Lines that include the word "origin" should be copied from the listing that follows.

--- SUPPLIED DATA ---

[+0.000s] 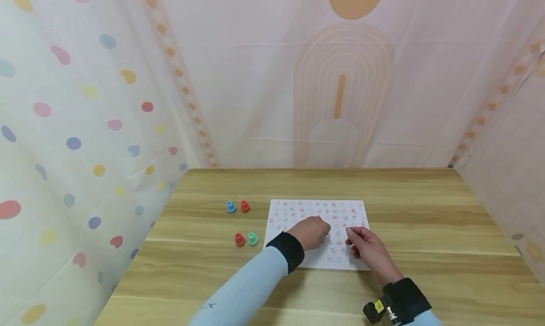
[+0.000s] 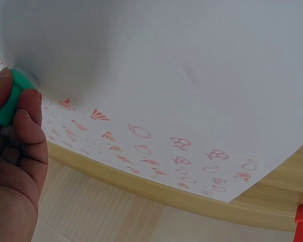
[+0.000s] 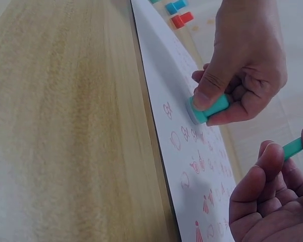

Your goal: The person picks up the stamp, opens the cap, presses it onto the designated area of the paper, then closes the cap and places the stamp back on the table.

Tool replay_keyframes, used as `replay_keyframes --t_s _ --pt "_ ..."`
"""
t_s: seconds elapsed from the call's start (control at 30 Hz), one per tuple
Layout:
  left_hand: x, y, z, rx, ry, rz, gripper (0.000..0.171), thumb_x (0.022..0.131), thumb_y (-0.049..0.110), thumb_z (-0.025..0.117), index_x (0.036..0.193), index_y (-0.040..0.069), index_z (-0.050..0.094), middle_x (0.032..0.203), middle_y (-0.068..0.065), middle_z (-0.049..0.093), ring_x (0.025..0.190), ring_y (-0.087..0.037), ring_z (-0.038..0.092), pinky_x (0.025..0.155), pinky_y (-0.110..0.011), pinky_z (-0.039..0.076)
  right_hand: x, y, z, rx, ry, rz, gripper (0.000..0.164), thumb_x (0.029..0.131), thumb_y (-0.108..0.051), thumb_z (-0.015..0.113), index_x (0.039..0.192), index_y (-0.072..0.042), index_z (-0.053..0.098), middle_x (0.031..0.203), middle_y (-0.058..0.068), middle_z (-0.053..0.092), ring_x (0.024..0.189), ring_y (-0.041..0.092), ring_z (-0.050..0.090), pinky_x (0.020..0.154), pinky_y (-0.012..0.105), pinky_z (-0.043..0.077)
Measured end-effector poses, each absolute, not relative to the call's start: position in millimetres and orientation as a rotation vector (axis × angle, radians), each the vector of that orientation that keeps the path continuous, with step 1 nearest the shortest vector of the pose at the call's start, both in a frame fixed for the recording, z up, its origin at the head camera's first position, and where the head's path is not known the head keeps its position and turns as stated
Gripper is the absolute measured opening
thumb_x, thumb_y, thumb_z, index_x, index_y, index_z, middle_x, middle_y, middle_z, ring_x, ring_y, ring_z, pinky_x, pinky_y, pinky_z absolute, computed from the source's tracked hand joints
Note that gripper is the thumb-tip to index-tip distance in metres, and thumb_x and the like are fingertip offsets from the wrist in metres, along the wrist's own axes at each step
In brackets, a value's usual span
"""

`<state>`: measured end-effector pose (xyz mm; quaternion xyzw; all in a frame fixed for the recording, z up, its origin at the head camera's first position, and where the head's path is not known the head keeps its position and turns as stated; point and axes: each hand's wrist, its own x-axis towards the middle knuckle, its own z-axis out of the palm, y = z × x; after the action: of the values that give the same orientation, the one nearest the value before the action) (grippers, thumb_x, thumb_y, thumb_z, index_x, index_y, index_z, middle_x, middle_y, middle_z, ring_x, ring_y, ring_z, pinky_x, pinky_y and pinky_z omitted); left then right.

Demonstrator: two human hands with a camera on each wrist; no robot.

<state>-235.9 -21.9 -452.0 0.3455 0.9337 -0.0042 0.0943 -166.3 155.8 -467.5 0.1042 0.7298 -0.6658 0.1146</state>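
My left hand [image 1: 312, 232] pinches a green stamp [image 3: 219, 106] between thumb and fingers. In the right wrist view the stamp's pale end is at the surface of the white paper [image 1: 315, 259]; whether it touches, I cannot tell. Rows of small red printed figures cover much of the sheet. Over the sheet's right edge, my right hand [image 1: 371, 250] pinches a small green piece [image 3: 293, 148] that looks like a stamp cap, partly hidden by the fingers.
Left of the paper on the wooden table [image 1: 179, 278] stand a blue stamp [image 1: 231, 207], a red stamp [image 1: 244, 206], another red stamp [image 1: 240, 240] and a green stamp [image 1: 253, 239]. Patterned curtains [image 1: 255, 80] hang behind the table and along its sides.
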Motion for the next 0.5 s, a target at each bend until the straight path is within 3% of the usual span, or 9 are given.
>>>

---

_TASK OUTPUT_
Measured end-effector poses, each absolute, not relative to the call's start: position in millimetres and orientation as a rotation vector (axis × angle, radians), each the vector of that orientation that keeps the path continuous, with step 1 nearest the shortest vector of the pose at the call's start, both in a frame fixed for the recording, z up, its origin at the head camera's first position, and where the head's path is not known the head keeps its position and turns as stated
`<state>`: measured end-effector pose (xyz mm; quaternion xyzw; all in a frame fixed for the recording, z up, its origin at the head camera's first position, and where the head's path is not known the head keeps its position and turns as stated; point and axes: each hand's wrist, its own x-axis towards the middle knuckle, its own z-axis out of the palm, y = z × x; after the action: of the values that give the same orientation, the one nearest the value before the action) (grippers, thumb_x, thumb_y, thumb_z, index_x, index_y, index_z, middle_x, middle_y, middle_z, ring_x, ring_y, ring_z, pinky_x, pinky_y and pinky_z omitted); left then right.

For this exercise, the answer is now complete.